VAN GOGH, GAUGUIN, AND NINE TURBULENT WEEKS IN ARLES

Lucid and learned and propelled by a piercing dramatic irony.

In the fall and early winter of 1888, Vincent van Gogh and Paul Gauguin shared a studio in a yellow house in the south of France. Result? Much painting and whoring and, at the end, a meltdown and an ear-slicing.

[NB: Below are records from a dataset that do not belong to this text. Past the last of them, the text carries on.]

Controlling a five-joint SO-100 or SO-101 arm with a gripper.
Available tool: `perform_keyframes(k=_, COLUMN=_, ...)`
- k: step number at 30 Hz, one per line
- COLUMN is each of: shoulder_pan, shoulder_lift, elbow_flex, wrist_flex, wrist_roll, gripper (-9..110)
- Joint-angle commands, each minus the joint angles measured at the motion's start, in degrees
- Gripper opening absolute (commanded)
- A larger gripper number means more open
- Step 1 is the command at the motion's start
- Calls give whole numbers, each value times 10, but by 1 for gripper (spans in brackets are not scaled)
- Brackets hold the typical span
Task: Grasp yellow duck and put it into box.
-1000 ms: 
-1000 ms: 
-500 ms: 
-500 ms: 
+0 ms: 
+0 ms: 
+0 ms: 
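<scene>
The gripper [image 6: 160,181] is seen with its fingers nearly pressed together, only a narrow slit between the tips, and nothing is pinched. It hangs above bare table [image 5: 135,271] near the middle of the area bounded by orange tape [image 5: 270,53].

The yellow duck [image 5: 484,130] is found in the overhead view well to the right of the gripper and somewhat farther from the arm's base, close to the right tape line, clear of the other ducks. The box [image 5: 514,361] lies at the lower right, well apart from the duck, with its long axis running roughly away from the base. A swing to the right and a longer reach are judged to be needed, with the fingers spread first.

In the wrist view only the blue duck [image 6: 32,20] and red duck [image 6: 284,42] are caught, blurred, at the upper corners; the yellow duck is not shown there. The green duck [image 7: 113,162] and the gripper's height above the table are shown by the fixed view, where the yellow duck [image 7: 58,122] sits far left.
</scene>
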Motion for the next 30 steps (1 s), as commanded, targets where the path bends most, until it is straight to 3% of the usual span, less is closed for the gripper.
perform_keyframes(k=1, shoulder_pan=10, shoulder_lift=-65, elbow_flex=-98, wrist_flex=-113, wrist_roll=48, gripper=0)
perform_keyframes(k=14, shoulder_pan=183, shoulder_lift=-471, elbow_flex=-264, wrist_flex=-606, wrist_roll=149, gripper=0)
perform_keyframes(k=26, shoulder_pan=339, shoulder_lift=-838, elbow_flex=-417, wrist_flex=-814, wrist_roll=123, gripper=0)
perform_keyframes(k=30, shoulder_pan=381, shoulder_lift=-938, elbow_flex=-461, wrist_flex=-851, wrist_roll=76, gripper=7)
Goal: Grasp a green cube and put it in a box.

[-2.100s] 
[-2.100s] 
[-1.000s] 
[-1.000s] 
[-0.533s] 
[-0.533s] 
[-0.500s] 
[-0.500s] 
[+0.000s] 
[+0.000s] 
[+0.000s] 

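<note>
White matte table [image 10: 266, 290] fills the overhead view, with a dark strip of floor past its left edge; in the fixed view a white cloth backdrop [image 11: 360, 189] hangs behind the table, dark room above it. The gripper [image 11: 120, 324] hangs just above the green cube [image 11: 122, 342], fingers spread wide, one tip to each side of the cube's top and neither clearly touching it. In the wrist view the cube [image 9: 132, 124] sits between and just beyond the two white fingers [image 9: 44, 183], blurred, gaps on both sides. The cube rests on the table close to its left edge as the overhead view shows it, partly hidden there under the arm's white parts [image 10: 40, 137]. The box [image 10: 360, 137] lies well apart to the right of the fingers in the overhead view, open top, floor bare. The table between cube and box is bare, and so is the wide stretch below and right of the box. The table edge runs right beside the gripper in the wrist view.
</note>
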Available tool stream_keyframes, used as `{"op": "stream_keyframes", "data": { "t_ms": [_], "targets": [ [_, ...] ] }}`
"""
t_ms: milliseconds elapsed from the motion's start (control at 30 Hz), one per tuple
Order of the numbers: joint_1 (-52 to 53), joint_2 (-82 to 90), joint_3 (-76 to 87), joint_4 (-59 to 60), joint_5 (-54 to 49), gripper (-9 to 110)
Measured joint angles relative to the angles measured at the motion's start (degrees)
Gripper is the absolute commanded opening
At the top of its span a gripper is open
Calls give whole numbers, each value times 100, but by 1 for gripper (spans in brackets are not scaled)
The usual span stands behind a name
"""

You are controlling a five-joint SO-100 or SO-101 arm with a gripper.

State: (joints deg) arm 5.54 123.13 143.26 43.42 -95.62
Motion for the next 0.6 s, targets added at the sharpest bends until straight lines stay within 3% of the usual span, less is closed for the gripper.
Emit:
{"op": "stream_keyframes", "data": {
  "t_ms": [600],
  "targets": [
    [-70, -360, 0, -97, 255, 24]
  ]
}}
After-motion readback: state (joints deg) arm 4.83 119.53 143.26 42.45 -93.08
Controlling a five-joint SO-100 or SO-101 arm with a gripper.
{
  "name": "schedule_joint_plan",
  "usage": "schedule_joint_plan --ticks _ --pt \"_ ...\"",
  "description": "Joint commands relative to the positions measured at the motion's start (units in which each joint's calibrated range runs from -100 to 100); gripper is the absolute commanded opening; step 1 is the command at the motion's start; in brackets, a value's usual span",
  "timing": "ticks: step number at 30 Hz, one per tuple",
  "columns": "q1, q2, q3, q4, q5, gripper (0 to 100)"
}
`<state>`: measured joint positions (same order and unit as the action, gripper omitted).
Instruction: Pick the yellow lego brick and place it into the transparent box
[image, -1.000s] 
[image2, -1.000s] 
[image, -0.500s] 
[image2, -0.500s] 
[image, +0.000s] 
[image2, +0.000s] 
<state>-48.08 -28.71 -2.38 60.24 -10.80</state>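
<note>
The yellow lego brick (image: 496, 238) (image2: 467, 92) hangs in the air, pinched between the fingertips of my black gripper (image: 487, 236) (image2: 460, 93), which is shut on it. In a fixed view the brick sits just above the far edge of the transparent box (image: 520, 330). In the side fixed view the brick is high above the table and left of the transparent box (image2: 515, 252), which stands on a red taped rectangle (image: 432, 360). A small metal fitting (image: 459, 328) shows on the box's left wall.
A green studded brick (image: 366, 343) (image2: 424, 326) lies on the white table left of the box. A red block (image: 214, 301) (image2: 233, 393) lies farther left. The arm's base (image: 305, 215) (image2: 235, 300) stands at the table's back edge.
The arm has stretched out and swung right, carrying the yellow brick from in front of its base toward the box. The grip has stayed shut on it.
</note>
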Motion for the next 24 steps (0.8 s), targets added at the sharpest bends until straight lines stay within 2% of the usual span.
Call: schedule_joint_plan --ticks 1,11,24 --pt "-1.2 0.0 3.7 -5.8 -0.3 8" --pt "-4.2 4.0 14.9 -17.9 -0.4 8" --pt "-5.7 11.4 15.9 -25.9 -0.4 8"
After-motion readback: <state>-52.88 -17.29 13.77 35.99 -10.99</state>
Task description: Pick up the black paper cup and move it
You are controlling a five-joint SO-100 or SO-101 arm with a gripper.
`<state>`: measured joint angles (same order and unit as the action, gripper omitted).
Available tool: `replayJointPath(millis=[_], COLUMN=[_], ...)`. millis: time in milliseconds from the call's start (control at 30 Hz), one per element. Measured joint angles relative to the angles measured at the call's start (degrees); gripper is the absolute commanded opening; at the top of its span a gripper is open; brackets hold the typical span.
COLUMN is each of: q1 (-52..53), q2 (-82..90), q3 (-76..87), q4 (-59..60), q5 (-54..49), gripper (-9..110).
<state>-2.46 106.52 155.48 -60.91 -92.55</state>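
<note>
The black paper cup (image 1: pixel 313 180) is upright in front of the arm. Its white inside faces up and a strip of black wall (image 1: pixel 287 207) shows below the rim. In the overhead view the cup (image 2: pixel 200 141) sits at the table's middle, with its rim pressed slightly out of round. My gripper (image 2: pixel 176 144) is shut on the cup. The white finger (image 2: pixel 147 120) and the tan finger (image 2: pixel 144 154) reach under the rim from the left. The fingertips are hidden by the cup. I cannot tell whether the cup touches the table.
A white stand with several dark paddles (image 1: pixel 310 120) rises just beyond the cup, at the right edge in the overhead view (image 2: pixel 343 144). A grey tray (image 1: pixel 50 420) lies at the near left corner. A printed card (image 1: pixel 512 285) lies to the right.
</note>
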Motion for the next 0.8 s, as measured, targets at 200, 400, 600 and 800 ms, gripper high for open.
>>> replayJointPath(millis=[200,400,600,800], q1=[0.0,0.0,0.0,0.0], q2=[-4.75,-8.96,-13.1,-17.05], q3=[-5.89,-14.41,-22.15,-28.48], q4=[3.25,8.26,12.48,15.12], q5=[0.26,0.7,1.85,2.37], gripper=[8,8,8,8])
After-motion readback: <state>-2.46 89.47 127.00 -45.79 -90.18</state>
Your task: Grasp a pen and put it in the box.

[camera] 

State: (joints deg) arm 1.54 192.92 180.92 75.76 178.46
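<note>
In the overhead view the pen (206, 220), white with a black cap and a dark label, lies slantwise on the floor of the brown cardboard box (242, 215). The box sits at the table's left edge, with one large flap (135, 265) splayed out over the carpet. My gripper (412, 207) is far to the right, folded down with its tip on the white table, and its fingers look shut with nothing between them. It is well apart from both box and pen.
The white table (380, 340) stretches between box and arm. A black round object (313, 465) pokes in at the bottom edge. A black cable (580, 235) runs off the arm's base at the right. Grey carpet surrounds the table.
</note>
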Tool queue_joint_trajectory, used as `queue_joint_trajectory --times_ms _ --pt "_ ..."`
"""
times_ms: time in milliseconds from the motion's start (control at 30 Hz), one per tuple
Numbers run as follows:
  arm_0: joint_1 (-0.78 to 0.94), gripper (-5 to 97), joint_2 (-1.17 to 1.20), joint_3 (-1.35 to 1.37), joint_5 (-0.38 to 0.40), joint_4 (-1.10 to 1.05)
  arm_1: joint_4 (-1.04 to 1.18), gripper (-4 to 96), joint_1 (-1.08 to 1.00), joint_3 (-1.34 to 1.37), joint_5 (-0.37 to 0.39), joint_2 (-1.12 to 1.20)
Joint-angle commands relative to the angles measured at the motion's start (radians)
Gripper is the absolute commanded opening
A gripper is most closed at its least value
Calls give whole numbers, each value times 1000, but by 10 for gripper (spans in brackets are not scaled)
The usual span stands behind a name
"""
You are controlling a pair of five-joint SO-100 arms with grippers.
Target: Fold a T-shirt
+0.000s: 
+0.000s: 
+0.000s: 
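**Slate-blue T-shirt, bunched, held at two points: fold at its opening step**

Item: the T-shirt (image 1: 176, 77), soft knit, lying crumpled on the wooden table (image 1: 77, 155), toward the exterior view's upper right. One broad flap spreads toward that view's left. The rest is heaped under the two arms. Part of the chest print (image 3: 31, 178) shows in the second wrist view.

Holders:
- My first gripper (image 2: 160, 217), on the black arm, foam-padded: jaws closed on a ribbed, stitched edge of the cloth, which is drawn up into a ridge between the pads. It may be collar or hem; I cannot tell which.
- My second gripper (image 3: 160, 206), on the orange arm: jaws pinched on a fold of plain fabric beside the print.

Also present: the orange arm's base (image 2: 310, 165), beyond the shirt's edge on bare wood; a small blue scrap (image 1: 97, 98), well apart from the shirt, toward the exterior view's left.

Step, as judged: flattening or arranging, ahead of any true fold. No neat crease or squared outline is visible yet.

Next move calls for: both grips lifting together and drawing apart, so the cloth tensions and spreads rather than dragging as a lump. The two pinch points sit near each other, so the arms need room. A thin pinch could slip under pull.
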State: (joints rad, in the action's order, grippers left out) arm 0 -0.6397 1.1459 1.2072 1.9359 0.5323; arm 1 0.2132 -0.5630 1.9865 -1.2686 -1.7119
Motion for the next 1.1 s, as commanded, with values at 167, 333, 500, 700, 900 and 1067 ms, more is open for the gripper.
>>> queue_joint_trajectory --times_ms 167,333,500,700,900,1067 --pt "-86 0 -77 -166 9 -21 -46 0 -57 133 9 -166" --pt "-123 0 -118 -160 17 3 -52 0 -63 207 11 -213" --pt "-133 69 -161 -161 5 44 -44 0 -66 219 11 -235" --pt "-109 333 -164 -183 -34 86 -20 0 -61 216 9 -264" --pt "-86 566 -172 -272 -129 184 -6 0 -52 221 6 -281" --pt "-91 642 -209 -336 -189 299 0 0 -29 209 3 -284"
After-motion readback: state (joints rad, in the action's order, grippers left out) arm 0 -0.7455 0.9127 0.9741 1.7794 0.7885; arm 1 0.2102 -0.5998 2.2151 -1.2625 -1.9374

Gayford (co-editor of the Grove Book of Art Writing and chief art critic for Bloomberg News) has crafted a brisk, engaging narrative about the brief co-habitation of two of the world’s most celebrated painters. Although the author focuses more frequently on the mercurial van Gogh and his varied vagaries, Gauguin comes off well, and the many reproductions offered here of the works he produced during his time with van Gogh form an eloquent testimony to his genius. Gauguin also emerges as a tolerant man who recognized the prodigious and prolific talent of his friend and endured the tortured Dutchman as long as possible. Things started well that remarkable fall. The two took walks, painted common subjects, visited local museums, read books together (Zola, for instance), visited the local prostitutes regularly, agreed on the splendors of Delacroix, argued about the merits of other painters. Gauguin’s career accelerated during the period (he sold several paintings through the offices of Theo van Gogh, the painter’s brother), occasioning some anxiety in Vincent, who was not doing so well. The bonhomie eventually weakened, and when van Gogh sliced off his ear (or a part thereof), Gauguin, after helping rescue his friend, entrained for Paris; the two never saw each other again. Gayford’s principal interest is with the paintings. He discusses the major ones (and some of the minor) with great care and sensitivity and sees in the artists’ work some cross-fertilization. The author ends with the deaths of all involved and speculates that van Gogh suffered from bipolar disorder.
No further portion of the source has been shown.